To succeed at Solita, you don’t have to be an in-depth expert on AWS environments – interest and background in similar tasks in more traditional IT environments is a great start. If you’re interested in a specific cloud platform, we offer learning paths, smaller projects, or individual tasks.

Many of our co-workers have learned the ins and outs of the public cloud and completed certifications while working at Solita. We are indeed learning at work.

#2 At Solita, you’ll be working at customer sites a lot.

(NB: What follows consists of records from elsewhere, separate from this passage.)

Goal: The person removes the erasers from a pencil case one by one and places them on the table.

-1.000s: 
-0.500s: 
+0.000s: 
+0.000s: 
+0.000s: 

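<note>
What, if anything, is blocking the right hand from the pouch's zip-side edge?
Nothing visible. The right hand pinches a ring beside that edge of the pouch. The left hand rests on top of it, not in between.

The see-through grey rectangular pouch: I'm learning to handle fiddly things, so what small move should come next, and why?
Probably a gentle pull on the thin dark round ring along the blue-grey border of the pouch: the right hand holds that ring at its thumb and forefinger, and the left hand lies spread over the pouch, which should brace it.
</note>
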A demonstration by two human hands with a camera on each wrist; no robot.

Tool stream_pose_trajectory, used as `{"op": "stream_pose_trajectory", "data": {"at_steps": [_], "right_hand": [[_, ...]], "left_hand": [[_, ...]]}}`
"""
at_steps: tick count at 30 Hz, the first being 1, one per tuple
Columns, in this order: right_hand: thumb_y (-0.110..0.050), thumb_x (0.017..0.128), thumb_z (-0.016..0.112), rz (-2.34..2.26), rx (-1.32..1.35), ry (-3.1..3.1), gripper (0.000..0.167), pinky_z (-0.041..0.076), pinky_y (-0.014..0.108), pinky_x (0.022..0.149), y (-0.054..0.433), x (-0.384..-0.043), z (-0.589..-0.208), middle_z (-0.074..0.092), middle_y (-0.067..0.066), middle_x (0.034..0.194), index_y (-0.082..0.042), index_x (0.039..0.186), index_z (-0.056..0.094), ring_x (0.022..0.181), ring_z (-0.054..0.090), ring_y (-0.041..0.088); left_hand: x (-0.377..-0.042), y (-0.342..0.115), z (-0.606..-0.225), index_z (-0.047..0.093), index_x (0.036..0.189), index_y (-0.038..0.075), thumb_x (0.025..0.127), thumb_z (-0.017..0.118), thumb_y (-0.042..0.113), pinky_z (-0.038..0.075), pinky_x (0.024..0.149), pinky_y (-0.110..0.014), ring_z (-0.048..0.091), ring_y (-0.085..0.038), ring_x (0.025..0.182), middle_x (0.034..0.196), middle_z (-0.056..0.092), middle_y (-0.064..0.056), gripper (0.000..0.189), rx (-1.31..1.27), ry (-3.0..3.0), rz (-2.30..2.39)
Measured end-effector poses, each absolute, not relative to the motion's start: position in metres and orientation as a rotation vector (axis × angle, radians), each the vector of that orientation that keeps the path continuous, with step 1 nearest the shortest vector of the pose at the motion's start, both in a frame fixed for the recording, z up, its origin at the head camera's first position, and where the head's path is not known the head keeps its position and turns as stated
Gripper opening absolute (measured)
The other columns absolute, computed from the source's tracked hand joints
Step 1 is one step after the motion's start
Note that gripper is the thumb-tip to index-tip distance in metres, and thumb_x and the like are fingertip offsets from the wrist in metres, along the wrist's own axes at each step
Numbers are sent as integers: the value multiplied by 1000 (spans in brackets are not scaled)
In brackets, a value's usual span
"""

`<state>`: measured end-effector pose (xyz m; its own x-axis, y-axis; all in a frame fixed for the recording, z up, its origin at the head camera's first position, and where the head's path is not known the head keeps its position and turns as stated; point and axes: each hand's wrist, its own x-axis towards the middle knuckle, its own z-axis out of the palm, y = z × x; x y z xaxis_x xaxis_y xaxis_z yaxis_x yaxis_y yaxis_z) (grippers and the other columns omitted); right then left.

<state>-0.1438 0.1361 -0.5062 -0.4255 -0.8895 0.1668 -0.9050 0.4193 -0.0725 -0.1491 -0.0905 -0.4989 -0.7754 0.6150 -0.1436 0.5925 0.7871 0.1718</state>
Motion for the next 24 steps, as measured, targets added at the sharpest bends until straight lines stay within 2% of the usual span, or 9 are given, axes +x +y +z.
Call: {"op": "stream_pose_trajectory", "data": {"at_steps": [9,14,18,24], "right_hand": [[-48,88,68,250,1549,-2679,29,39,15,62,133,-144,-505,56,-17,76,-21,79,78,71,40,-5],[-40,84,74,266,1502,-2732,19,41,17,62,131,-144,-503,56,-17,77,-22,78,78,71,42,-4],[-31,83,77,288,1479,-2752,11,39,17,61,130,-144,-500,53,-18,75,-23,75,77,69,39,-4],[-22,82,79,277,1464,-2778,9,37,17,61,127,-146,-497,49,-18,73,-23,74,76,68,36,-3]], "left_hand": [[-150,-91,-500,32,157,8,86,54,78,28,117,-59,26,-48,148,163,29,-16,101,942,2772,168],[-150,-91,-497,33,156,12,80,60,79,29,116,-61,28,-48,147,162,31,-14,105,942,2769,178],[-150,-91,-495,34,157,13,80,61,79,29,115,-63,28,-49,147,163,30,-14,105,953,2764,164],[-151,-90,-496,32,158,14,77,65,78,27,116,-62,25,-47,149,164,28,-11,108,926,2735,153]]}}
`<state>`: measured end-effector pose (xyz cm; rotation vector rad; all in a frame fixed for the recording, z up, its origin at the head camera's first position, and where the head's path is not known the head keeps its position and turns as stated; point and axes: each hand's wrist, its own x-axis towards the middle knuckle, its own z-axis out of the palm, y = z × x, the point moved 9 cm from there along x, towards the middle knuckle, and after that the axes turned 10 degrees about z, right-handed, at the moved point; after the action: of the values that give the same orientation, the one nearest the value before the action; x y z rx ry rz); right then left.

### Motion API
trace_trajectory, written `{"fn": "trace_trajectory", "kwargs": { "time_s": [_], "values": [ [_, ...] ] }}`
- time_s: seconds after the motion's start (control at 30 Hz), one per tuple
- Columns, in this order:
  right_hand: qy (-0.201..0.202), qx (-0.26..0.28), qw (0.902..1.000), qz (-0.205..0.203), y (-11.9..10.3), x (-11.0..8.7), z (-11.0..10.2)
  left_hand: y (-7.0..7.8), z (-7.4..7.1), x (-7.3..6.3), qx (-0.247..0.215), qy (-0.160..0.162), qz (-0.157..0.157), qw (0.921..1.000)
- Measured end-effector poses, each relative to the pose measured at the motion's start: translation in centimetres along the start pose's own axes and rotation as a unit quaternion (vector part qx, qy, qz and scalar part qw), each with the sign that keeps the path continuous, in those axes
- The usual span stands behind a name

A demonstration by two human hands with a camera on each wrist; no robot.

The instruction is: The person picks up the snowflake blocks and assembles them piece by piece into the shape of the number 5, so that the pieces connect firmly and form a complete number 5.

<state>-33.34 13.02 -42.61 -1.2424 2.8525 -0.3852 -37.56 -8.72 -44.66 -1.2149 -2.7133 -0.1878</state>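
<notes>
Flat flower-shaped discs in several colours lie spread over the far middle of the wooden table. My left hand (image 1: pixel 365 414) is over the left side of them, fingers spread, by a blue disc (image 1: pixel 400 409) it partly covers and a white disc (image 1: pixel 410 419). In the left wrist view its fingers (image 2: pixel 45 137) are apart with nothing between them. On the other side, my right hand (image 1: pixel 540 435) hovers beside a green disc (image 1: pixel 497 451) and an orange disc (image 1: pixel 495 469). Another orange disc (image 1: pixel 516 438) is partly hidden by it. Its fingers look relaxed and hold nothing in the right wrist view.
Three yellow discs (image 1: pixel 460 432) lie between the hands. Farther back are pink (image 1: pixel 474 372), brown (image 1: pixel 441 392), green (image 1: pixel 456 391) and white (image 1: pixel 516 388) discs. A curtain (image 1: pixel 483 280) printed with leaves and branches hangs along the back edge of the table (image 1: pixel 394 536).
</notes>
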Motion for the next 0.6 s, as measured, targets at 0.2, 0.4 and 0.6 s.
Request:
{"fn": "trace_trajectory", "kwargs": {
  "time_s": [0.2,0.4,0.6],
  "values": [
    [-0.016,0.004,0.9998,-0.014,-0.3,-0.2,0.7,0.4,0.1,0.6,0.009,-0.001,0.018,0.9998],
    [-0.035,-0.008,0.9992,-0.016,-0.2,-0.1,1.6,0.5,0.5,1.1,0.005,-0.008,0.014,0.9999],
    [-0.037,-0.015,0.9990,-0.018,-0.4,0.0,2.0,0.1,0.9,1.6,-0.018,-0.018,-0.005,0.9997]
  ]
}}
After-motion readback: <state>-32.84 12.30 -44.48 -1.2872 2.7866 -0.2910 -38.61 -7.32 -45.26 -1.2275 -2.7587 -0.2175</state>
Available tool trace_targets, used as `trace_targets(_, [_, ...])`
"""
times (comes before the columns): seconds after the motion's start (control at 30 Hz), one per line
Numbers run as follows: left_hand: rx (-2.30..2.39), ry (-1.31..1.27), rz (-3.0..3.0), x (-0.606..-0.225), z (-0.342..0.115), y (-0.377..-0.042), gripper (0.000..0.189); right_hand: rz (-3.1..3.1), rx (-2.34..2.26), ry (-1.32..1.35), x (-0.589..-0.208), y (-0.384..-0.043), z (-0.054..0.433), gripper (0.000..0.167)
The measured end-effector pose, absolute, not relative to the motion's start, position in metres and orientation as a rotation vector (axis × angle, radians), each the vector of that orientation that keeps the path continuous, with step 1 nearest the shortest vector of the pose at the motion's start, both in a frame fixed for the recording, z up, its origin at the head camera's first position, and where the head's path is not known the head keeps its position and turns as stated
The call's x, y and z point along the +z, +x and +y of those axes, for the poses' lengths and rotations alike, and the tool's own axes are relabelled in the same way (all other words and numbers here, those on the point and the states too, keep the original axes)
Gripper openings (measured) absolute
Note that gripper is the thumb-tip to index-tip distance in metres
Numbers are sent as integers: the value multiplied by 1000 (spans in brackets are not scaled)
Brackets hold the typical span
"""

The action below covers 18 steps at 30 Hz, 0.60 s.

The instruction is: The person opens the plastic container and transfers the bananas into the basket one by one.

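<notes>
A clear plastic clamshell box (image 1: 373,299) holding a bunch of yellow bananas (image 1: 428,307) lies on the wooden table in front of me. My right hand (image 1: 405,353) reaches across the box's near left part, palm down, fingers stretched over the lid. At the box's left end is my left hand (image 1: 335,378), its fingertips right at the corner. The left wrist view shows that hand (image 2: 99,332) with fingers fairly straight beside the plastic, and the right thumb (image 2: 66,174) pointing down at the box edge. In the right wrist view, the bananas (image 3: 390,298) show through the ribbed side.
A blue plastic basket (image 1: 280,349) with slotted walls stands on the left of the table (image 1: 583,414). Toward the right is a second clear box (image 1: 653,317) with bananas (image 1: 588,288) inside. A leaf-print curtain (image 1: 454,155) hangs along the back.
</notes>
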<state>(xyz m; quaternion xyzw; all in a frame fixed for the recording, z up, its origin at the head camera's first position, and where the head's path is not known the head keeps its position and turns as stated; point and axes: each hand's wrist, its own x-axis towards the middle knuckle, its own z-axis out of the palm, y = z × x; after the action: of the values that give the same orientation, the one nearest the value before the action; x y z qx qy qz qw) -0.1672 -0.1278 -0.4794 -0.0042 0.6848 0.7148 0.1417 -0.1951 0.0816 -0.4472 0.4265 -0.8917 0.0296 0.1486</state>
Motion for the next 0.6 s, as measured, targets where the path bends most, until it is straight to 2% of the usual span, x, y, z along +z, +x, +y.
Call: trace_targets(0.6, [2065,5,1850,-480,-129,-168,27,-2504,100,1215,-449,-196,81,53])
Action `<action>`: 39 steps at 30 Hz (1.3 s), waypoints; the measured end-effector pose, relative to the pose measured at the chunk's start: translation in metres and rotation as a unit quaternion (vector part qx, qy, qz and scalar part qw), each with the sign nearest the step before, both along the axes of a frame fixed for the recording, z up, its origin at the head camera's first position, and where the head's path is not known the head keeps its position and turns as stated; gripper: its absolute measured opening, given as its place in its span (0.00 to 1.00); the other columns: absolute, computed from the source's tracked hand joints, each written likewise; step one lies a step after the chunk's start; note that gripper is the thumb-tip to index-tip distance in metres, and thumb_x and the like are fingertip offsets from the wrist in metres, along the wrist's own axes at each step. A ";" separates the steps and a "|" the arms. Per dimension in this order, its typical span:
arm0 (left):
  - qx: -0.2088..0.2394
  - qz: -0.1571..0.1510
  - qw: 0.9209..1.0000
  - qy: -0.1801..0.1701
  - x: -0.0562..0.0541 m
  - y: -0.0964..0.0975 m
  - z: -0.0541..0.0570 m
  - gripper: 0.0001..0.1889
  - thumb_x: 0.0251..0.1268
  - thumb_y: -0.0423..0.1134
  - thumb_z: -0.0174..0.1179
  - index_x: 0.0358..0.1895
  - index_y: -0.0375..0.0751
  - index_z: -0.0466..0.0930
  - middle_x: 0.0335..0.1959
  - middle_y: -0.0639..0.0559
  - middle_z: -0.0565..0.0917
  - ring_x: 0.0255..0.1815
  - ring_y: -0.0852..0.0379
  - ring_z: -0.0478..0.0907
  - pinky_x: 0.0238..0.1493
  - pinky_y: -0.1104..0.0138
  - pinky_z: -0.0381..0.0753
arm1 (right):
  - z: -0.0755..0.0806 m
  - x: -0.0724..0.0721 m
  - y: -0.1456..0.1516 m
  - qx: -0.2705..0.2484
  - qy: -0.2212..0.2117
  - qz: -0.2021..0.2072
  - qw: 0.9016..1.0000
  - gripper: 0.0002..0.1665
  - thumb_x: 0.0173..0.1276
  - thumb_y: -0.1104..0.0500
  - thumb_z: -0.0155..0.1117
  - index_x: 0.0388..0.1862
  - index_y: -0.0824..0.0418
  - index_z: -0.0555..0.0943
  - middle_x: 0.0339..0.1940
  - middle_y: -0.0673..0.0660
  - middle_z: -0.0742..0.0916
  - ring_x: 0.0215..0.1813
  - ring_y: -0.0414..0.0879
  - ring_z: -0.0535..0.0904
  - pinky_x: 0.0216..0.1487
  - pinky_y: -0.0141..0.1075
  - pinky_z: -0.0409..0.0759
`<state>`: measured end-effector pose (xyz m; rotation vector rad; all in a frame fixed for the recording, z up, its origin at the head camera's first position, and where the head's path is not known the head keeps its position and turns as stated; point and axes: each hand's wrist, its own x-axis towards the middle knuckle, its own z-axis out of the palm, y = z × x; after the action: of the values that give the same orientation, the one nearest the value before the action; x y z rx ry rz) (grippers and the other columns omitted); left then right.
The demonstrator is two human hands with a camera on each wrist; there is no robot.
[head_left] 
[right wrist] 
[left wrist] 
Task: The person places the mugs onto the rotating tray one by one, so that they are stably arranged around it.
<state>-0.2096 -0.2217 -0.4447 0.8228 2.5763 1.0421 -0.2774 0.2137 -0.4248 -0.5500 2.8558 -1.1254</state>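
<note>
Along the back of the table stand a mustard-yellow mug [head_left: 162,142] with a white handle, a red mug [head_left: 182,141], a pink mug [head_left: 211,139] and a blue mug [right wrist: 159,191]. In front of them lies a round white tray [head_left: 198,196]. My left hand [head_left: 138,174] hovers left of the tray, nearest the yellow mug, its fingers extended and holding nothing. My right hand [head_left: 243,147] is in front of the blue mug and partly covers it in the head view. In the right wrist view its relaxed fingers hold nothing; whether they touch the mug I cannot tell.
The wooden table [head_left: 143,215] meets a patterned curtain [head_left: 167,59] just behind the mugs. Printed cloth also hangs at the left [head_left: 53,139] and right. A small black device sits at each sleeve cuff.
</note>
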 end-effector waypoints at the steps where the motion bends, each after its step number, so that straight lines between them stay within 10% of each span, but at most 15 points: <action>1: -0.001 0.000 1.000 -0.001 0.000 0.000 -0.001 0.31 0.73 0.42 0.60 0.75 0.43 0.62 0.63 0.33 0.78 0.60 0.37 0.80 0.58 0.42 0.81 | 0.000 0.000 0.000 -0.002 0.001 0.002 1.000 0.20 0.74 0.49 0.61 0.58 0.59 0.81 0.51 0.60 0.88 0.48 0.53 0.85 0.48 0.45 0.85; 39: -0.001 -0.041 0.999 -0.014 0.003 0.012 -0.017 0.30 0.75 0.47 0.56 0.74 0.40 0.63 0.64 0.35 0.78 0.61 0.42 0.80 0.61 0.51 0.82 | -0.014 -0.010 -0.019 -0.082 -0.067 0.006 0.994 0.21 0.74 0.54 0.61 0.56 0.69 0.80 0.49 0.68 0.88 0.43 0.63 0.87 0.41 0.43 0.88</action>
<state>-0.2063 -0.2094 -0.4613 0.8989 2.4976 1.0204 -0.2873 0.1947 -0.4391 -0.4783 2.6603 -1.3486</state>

Both true and false. In the Cloud team, it’s rare to sit at the customer site full time. We’re mindful of everyone’s personal preferences. I personally like working on site. Fridays are so-called office days when you have a great reason to visit the Solita office and hang out with colleagues and people you don’t normally meet.

In consulting-focused roles, you’ll naturally spend more at the customer site, supporting sales as well.

(Ed. Note: Our customers’ wishes regarding time spent on site vary. In certain projects, it’s been on the rise lately. However, we will always discuss this during recruitment so that we’re clear on the candidate’s preferences before they join us.)

#3 Solita doesn’t do product development.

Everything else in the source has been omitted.